▸ **TASK ITEM**
The records below must be copied in full; omit the images.

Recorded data
★ ★ ★ ★
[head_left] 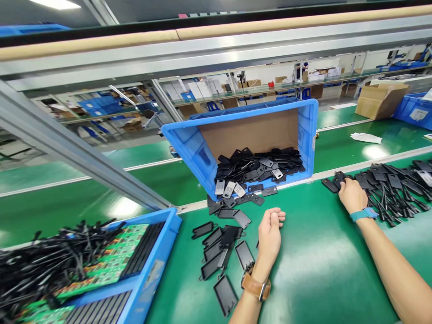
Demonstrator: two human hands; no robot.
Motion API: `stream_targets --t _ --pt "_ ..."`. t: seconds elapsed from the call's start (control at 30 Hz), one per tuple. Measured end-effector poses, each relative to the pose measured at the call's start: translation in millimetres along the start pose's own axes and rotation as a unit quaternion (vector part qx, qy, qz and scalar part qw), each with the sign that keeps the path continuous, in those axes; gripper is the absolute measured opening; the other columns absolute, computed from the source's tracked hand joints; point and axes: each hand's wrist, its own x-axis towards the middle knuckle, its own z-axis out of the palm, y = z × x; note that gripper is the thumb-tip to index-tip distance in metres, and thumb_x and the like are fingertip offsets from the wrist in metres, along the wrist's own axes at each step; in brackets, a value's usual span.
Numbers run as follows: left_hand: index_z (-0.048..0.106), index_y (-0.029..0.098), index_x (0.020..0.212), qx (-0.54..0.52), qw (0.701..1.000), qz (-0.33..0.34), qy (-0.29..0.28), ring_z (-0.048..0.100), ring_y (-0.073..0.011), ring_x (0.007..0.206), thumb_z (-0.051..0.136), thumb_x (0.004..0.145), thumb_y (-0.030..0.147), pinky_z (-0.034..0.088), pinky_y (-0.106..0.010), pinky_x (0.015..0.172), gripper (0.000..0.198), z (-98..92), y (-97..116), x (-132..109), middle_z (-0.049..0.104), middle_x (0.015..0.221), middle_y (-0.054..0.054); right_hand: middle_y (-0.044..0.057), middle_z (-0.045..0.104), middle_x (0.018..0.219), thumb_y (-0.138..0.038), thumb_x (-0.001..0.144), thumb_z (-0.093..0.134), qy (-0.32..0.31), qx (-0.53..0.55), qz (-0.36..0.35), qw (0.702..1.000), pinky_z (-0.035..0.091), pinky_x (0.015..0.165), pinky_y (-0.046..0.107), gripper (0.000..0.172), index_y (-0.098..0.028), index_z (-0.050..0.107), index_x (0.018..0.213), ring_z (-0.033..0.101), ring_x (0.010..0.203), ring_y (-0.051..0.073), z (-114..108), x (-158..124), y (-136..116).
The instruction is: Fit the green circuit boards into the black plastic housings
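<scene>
Grip loose and empty, the left hand (270,234) rests by flat black plastic tags (241,218) spilling from the tipped blue plastic crate (236,118) at twelve o'clock; the right hand (351,194) lies on the two-o'clock heap (391,189), its grip I cannot tell.

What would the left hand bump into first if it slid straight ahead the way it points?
The left hand, fingers loosely curled, points toward the tipped blue crate. It would probably first meet the black plastic pieces spilled at the crate's mouth, though depth is hard to judge.
</scene>
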Motion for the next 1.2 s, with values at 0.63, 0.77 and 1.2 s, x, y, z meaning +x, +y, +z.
stream_targets --t 0.63,0.77,1.2 --pt "0.055 0.019 0.11 0.556 0.808 0.073 -0.179 0.056 -0.0262 0.102 0.058 0.086 0.016 0.045 -0.038 0.086 0.025 -19.3 38 -22 0.059 0.108 -0.009 0.016 0.058 0.121 -0.027 0.099 0.045 -0.003 0.082 -0.401 0.912 0.047 0.101 0.046 0.032 -0.013 0.056 0.126 0.051 0.116 0.031 6 -48 -46" --pt "0.054 0.024 0.119 0.506 0.819 0.176 -0.207 0.052 -0.0238 0.111 0.045 0.085 0.001 0.042 -0.04 0.098 0.042 -10.0 34 -24 0.057 0.115 -0.007 0.013 0.061 0.118 -0.028 0.1 0.045 -0.091 0.124 -0.474 0.867 0.05 0.098 0.044 0.03 -0.018 0.056 0.126 0.055 0.113 0.027 1 -70 -60" --pt "0.052 0.017 0.126 0.508 0.849 0.117 -0.088 0.05 -0.0281 0.121 0.046 0.094 0.02 0.043 -0.044 0.1 0.033 -14.1 15 -16 0.054 0.13 -0.015 0.012 0.064 0.112 -0.042 0.096 0.056 -0.185 0.146 -0.522 0.82 0.052 0.089 0.043 0.037 -0.019 0.057 0.125 0.058 0.104 0.027 2 -95 -71"
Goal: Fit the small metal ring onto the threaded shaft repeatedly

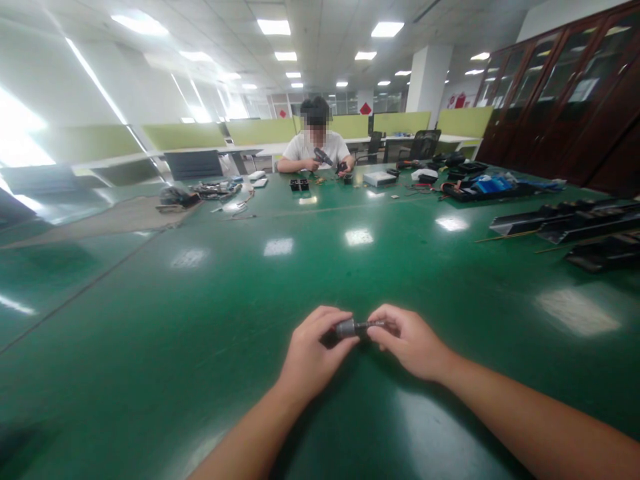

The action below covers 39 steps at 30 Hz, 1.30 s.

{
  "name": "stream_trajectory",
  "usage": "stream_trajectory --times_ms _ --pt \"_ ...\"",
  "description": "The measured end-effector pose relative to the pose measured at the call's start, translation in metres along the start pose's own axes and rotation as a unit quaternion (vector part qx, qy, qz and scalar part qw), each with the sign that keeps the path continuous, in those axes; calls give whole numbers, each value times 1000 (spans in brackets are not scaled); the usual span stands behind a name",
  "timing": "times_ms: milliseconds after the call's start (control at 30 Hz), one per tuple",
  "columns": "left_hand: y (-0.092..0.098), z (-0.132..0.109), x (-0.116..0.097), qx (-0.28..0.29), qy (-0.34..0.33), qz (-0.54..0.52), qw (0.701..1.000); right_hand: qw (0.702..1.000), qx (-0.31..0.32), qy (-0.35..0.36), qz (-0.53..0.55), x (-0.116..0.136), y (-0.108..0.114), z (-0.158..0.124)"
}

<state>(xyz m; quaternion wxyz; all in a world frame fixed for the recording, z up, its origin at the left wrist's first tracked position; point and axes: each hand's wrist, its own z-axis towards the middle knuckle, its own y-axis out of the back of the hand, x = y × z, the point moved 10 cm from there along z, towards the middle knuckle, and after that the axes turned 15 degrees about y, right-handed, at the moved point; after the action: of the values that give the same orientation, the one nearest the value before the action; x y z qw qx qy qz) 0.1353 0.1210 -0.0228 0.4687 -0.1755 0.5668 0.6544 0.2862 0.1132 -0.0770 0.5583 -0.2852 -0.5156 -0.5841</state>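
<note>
Green tabletop (pixel 225 287) beneath grey cylinder (pixel 345 329) in pinch of left grip (pixel 313 347), adjoining dark shaft (pixel 362 327) in pinch of right grip (pixel 411 341).

Left hand (pixel 315 350): bare human hand, slim fingers, round-tipped thumb. Right hand (pixel 413 340): bare too, similar build, rounded knuckles. Bare left wrist (pixel 296 387) and bare right wrist (pixel 450 365) both narrow. Bare, smooth left forearm (pixel 255 433) and bare, smooth right forearm (pixel 525 413) both thicken away from the wrist. Nails too small for me to make out. Clothing higher up: out of my sight.
</note>
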Motion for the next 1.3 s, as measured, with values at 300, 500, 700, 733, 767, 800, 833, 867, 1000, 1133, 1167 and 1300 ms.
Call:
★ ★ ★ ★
▸ **TASK OUTPUT**
[head_left] 
Demonstrator: two human hands; no robot.
Motion API: `stream_targets --t _ --pt "_ ..."`. t: seconds elapsed from the call's start (control at 30 Hz), one per tuple. Measured end-effector poses, each relative to the pose measured at the call's start: translation in millimetres along the start pose's own axes and rotation as a unit quaternion (vector part qx, qy, qz and scalar part qw), each with the sign that keeps the path continuous, in those axes; gripper is the absolute measured opening; the other columns absolute, computed from the source's tracked hand joints; point and axes: each hand's wrist, its own x-axis towards the middle knuckle, its own z-axis out of the palm, y = z × x; note that gripper is the thumb-tip to index-tip distance in metres, and thumb_x and the like are fingertip offsets from the wrist in metres, along the wrist's own axes at each step; in brackets, a value's usual span.
Numbers run as follows: left_hand: index_z (-0.048..0.106), index_y (-0.029..0.098), index_x (0.020..0.212), qx (-0.54..0.52), qw (0.701..1.000), qz (-0.33..0.34), qy (-0.29..0.28), ring_z (-0.048..0.100), ring_y (-0.073..0.011), ring_x (0.007..0.206), thumb_z (-0.051..0.136), thumb_x (0.004..0.145), thumb_y (-0.030..0.147), pinky_z (-0.034..0.088), pinky_y (-0.106..0.010), pinky_x (0.015..0.172), gripper (0.000..0.198), z (-98..92), y (-97..116), x (-132..109), middle_z (-0.049..0.104), middle_x (0.015..0.221), middle_y (-0.054..0.054); right_hand: middle_y (-0.044..0.057), middle_z (-0.045..0.104), middle_x (0.018..0.219), thumb_y (-0.138..0.038), thumb_x (-0.001..0.144), thumb_z (-0.093..0.134), qy (-0.32..0.31), qx (-0.53..0.55), qz (-0.36..0.35), qw (0.702..1.000), pinky_z (-0.035..0.091), pinky_x (0.015..0.165), pinky_y (-0.046..0.107), gripper (0.000..0.172), index_y (-0.098..0.028), index_z (-0.050..0.107), index_x (0.018..0.213), ring_z (-0.033..0.101), ring_x (0.010..0.203), ring_y (-0.051..0.073), z (-114..108), x (-158..124), y (-136..116).
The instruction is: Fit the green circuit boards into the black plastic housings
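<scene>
Grip loose and empty, the left hand (270,234) rests by flat black plastic tags (241,218) spilling from the tipped blue plastic crate (236,118) at twelve o'clock; the right hand (351,194) lies on the two-o'clock heap (391,189), its grip I cannot tell.

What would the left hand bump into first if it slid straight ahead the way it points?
The left hand, fingers loosely curled, points toward the tipped blue crate. It would probably first meet the black plastic pieces spilled at the crate's mouth, though depth is hard to judge.
</scene>
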Motion for the next 1.2 s, with values at 0.63, 0.77 and 1.2 s, x, y, z meaning +x, +y, +z.
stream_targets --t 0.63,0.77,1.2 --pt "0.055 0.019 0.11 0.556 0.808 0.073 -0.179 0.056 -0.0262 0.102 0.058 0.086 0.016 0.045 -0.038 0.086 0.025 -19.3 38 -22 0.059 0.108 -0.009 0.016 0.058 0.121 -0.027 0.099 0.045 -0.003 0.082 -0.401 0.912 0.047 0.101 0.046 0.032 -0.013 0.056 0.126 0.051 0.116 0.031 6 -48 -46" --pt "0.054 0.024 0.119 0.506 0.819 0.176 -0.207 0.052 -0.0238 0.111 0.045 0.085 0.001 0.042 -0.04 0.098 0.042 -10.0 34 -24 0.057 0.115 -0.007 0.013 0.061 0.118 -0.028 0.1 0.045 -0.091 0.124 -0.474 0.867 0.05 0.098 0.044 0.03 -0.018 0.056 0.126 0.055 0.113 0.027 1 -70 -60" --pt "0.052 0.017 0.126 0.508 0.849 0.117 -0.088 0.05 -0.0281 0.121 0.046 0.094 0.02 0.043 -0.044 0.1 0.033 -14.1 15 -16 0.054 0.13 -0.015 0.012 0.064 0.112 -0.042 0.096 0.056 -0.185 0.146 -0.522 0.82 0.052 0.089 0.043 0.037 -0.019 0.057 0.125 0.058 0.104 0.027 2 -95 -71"
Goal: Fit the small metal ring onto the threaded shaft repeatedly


The action below covers 39 steps at 30 Hz, 1.30 s.

{
  "name": "stream_trajectory",
  "usage": "stream_trajectory --times_ms _ --pt \"_ ...\"",
  "description": "The measured end-effector pose relative to the pose measured at the call's start, translation in metres along the start pose's own axes and rotation as a unit quaternion (vector part qx, qy, qz and scalar part qw), each with the sign that keeps the path continuous, in those axes; calls give whole numbers, each value times 1000 (spans in brackets are not scaled); the usual span stands behind a name",
  "timing": "times_ms: milliseconds after the call's start (control at 30 Hz), one per tuple",
  "columns": "left_hand: y (-0.092..0.098), z (-0.132..0.109), x (-0.116..0.097), qx (-0.28..0.29), qy (-0.34..0.33), qz (-0.54..0.52), qw (0.701..1.000); right_hand: qw (0.702..1.000), qx (-0.31..0.32), qy (-0.35..0.36), qz (-0.53..0.55), x (-0.116..0.136), y (-0.108..0.114), z (-0.158..0.124)"
}

<state>(xyz m; quaternion wxyz; all in a world frame fixed for the recording, z up, its origin at the left wrist's first tracked position; point and axes: each hand's wrist, its own z-axis towards the middle knuckle, its own y-axis out of the back of the hand, x = y × z, the point moved 10 cm from there along z, towards the middle knuckle, and after that the axes turned 15 degrees about y, right-handed, at the moved point; after the action: of the values that give the same orientation, the one nearest the value before the action; x y z qw qx qy qz) 0.1353 0.1210 -0.0228 0.4687 -0.1755 0.5668 0.6544 0.2862 0.1132 -0.0770 0.5583 -0.2852 -0.5156 -0.5841</state>
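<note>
Green tabletop (pixel 225 287) beneath grey cylinder (pixel 345 329) in pinch of left grip (pixel 313 347), adjoining dark shaft (pixel 362 327) in pinch of right grip (pixel 411 341).

Left hand (pixel 315 350): bare human hand, slim fingers, round-tipped thumb. Right hand (pixel 413 340): bare too, similar build, rounded knuckles. Bare left wrist (pixel 296 387) and bare right wrist (pixel 450 365) both narrow. Bare, smooth left forearm (pixel 255 433) and bare, smooth right forearm (pixel 525 413) both thicken away from the wrist. Nails too small for me to make out. Clothing higher up: out of my sight.
</note>
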Motion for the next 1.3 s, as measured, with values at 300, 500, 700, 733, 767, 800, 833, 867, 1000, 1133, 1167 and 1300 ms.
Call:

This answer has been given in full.